Lost in the supermarket: Is this really necessary?

Today was something of a supermarket high holy day for me, as butter, flour, AND ice cream were all on sale. My children have been feeling deprived lately because we've had an ice cream drought. I only buy ice cream when it is on sale, and the brands we like have not been on sale for a while, so they have HAD TO GO WITHOUT.

And so I found myself at the register with four sacks of flour, three containers of ice cream, and eight pounds of butter.
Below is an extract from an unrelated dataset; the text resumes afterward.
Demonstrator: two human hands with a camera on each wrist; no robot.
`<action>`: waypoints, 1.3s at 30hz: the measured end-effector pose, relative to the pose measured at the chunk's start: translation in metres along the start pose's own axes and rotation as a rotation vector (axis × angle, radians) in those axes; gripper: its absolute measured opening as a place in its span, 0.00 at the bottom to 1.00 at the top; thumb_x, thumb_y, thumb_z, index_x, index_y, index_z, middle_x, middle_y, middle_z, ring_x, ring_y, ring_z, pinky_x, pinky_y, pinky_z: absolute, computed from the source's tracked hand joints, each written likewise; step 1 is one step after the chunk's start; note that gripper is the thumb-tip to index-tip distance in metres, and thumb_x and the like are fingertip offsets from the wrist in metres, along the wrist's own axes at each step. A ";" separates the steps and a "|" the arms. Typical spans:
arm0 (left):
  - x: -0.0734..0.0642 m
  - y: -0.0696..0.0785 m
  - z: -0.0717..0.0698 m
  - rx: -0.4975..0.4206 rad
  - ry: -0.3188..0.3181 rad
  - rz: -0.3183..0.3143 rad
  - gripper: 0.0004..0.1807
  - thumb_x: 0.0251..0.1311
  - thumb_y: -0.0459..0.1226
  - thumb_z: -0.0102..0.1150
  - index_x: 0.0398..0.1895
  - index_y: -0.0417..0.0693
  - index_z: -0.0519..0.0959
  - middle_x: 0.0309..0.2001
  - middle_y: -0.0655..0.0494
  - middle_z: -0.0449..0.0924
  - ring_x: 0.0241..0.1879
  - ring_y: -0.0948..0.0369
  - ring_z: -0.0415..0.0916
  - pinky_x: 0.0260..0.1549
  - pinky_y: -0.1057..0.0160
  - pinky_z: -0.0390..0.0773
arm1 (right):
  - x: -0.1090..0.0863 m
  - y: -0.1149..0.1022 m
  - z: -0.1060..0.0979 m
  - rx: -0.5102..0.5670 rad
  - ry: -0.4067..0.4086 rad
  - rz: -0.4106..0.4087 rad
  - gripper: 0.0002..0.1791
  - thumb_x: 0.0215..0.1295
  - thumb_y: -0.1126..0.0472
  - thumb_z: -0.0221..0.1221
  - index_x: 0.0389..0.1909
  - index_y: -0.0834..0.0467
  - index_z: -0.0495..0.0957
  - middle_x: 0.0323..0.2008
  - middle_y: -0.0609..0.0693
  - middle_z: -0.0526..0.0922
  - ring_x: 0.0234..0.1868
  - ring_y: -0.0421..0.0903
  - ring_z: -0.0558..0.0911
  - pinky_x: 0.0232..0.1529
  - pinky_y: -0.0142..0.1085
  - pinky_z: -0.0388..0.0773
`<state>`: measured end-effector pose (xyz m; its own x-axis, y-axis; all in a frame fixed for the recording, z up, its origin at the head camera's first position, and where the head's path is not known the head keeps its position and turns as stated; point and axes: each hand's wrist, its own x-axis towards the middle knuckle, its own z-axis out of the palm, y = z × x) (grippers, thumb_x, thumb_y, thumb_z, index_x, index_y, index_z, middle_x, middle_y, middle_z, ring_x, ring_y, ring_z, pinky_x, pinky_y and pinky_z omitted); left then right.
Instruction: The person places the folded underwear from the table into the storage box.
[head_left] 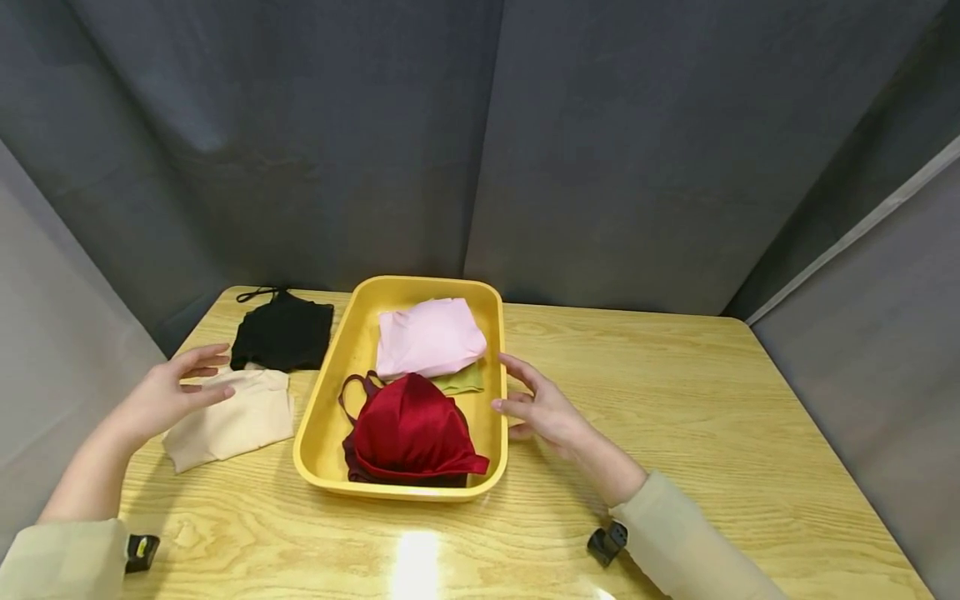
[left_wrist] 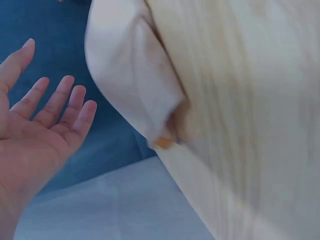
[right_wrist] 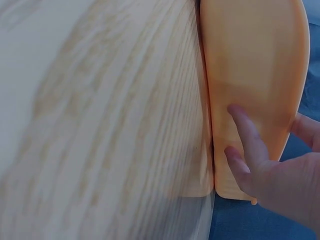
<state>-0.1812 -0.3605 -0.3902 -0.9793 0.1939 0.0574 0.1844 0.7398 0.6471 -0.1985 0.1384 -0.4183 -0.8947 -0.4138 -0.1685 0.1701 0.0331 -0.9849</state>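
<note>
My right hand [head_left: 547,408] rests its spread fingers at the right wall of a yellow tray [head_left: 397,493]; the right wrist view shows its fingertips against that wall. Inside the tray a shiny red bra [head_left: 412,425] lies at the near end, over a dark maroon garment with straps [head_left: 349,458]. Behind it is a folded pink garment [head_left: 429,337], with part of an olive-green cloth [head_left: 465,381] showing beneath. Over a folded cream garment [head_left: 251,417] left of the tray hovers my left hand [head_left: 176,392], fingers extended and holding nothing.
A black garment with a thin tie [head_left: 285,333] lies behind the cream one, at the table's far left. The wood-grain table [head_left: 675,417] extends to the right of the tray. Grey curtains [head_left: 375,150] hang behind and at both sides.
</note>
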 end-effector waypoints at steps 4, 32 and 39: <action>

If you go into Whole Foods without your bags you have a few options, none of them good. You can hold your head high as your cashier loads your groceries into paper sacks, consoling yourself that you really are a good person because you compost not only your food scraps, but also your dryer lint. You can pony up for a new canvas bag. Or you can do the WALK OF SHAME to your car to retrieve your bags, thereby pissing off everyone on line behind you.

If you go into any other supermarket with your own bags, it's another story entirely, because although they make all the right noises, they really don't encourage BYO. And so you are subjected to shame for messing with the baggers' finely tuned system. I empathize; it is annoying for them, but it sure does make it easier for me when I get home, and I don't have to figure out where to stow all those bags, or feel guilty that I put the paper sacks right in the recycling, instead of repurposing them for book covers, which no one seems to use anymore, or crafting with my kids, for which I have no patience.

And so I found myself in Shoprite with my canvas sacks, and a flummoxed bagger who tried very hard to remain professional.

When I arrived home to unpack my groceries, I found each bag of flour and container of ice cream individually placed in plastic bags within my canvas bags, like a set of Matrushka dolls.

Touché, bagger, I thought, grateful that she tired of this before she got to the butter.